╔══

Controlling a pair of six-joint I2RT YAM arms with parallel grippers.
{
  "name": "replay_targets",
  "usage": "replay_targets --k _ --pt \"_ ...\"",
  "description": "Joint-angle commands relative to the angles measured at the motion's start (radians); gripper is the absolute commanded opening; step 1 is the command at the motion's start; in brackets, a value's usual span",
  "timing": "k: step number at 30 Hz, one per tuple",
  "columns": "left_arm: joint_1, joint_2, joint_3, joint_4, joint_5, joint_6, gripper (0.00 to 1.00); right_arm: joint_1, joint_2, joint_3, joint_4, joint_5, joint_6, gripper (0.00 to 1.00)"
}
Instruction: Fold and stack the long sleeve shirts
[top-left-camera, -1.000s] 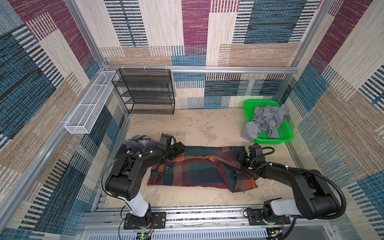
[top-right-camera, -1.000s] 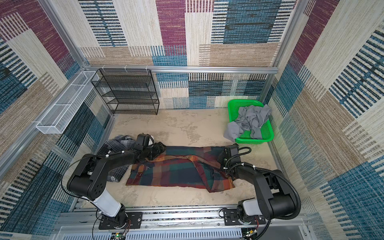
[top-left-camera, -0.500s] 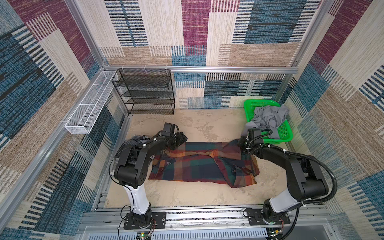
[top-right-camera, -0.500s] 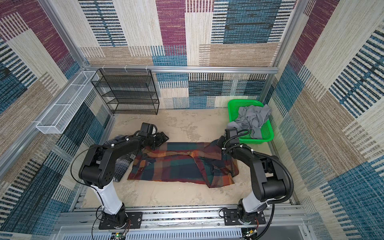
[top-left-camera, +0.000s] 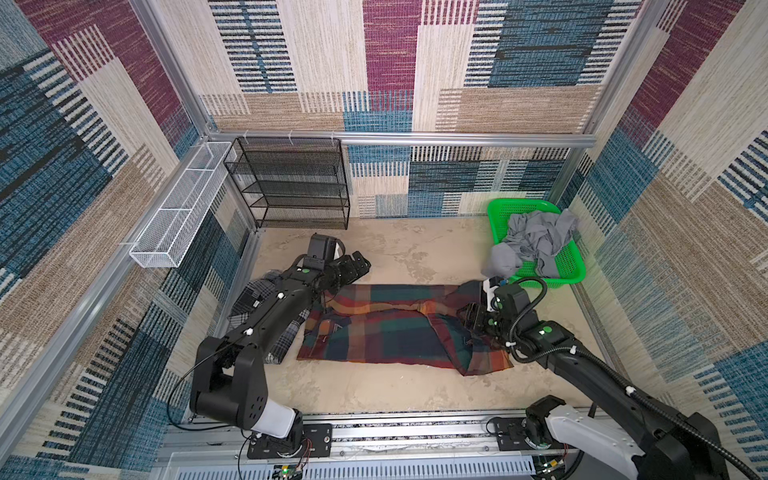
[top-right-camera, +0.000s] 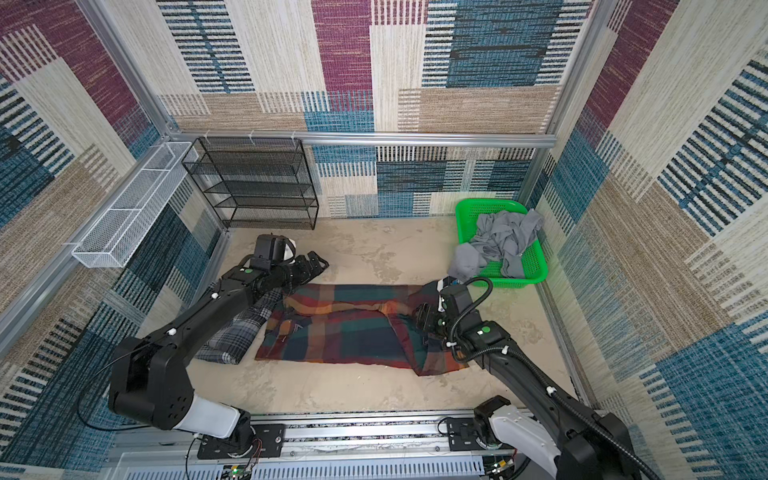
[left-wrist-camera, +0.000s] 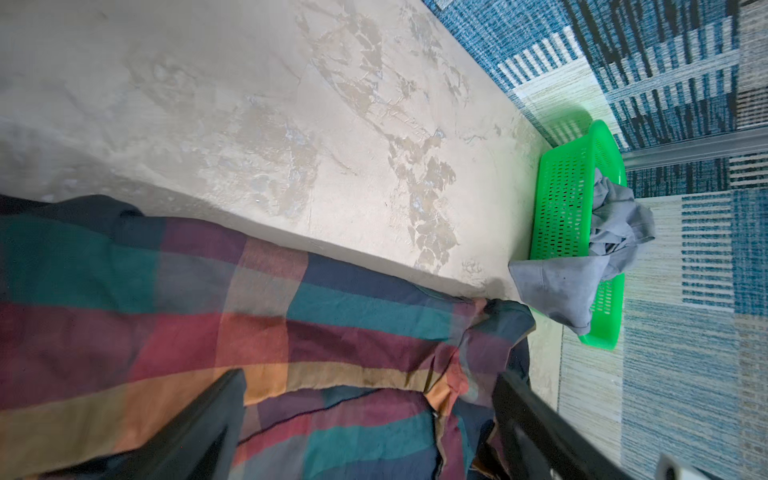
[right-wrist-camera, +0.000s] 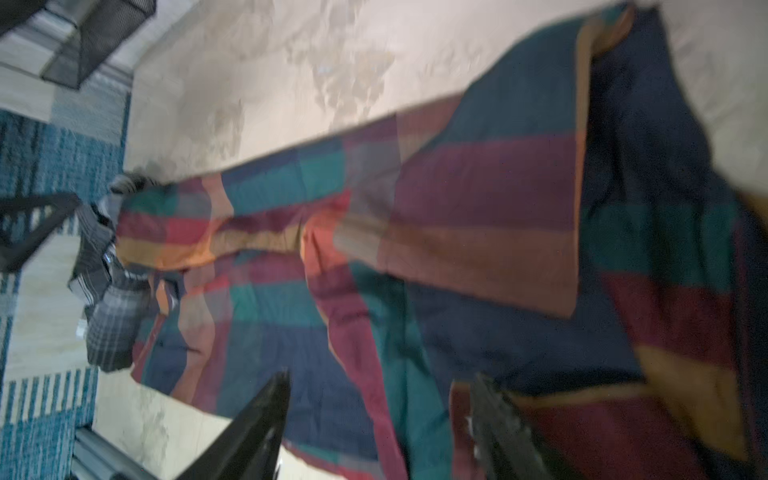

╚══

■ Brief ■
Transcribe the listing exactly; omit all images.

■ Response area ■
Controlling a pair of six-joint I2RT YAM arms with parallel grippers.
{
  "name": "replay_targets",
  "usage": "replay_targets --k _ --pt \"_ ...\"",
  "description": "Joint-angle commands relative to the angles measured at the motion's start (radians); gripper is the absolute commanded opening; step 1 is the command at the motion's start; in brackets, a value's usual span",
  "timing": "k: step number at 30 Hz, one per tuple",
  "columns": "left_arm: joint_1, joint_2, joint_3, joint_4, joint_5, joint_6, gripper (0.00 to 1.00); right_arm: joint_1, joint_2, joint_3, joint_4, joint_5, joint_6, gripper (0.00 to 1.00)"
}
Instruction: Fold and stack the long sleeve shirts
[top-left-camera, -1.000s] 
[top-right-camera, -1.000s] 
[top-left-camera, -0.500s] 
[top-right-camera, -0.500s] 
[top-left-camera, +0.000s] 
[top-right-camera, +0.000s] 
[left-wrist-camera, +0.000s] 
[right-wrist-camera, +0.000s] 

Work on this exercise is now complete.